Taking out the rock and scrubbing it won't really take care of the problem The algae will come back in force. IME water changes won't really help...in theory they should but in practice they don't. Small skimmers are all junk too.
Nothing good happens fast in this hobby. However, if you load up a media sock with some GFO (many of our sponsors carry it please try to purchase from them if possible , Bulk Reef Supply is probably the cheapest), you will see an improvement. Then I would make sure you have a few snails to deal with the issue. I recently had a some hair algae growing on the sides of my tank. I added two small turbo snails to my 29 biocube and within a week, the algae was completely gone. I didn't do anything else.
A few other questions for you:
How long have you had this tank? Sounds like you got it already setup and moved it? Did you reuse the substrate? If so what is the substrate. What size biocube is it? How many fish are in there? How often and what do you feed?
Ive had the tank since 3-2-12. yes my cousin had sand in it so i just kept it in... is this bad? its a 29 gallon reg bicube not the hqi. i have two small small clowns, three chromis, yellow headed goby, two cleaner shirmp, star fish, 30 or so crabs, and about 6 or 7 snails. right now i feel once a day with frozen mysis shrimp. i will take a pic tonight when i get home from work but the back wall is getting pretty bad IMO. i use to have a 120gal saltwater tank and ive never had this problem so i def need some help. I am going to stingray bay tm to get some replacement bulbs fans and other stuff so i will pick up som GFO and people have been telling me to get a sea hare.

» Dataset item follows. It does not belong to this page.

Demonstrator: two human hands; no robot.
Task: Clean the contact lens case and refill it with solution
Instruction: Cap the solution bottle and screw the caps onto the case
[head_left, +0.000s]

one more thing my cousin had live rock where the bioballs were supposed to be is that fine? should i take that out and rinse that out? and clean the chamber out?
Water change, leave the LR in the back as bioballs are useless, more waterchanges, add the chemipure, you could also get an algae blenny to destroy it and if its long enough you can take your fingers and swirl it in small circles and the algae will bunch up and you can rip it right off the rock with your hand in large chunks. also turbo snails and a royal urchin will help.
I feed my fish 2 - 3 times a week. They still grow and have great color and look as happy as I can imagine a fish looking.
I used to feed every day, and I had a major GHA bloom on my first tank, right after the big cycle was over. I went out of town for eight days, and never fed the fish the entire time. Turned the lights down to a 4 hour cycle to prevent the water from evaporating... when I returned, ALL of the GHA was gone - literally gone. Since then, I have always figured hungry fish might just have to eat algae every now and then, but I was damned if I was gonna feed the algae.
If you don't pull the rocks out for too long - read minute, not even minutes - you can scrub them and get them back in without too much concern for die off. But. remember - you are gonna starve the algae, so it WILL die off (and possibly feed other algae), so any algae you can remove takes some future nutrients out of the tank.
Start doing daily water changes if you can - RODI maybe 5 gallons a day until you leave. And stop feeding the fish. Really, they can even make it until you return next Sunday. Its hard to completely remove what you put in with that emergency late night tap water addition. Likely phosphates. Unfortunately, you don't get to pick and choose which water gets removed. So, dilute it dilute it dilute it with water changes.
12hrs is to long. 8-10 is plenty. Again harvest as much of the algae you can by hand. Chemipure elite, use ro/di water only, reduce lighting for a period of days.
Your fish can go lightless without issues. Could you house the coral with a friend or LFS? You really want to go without light. Remember your trying to starve the algae out. But if you have to have light. 4hrs is fine.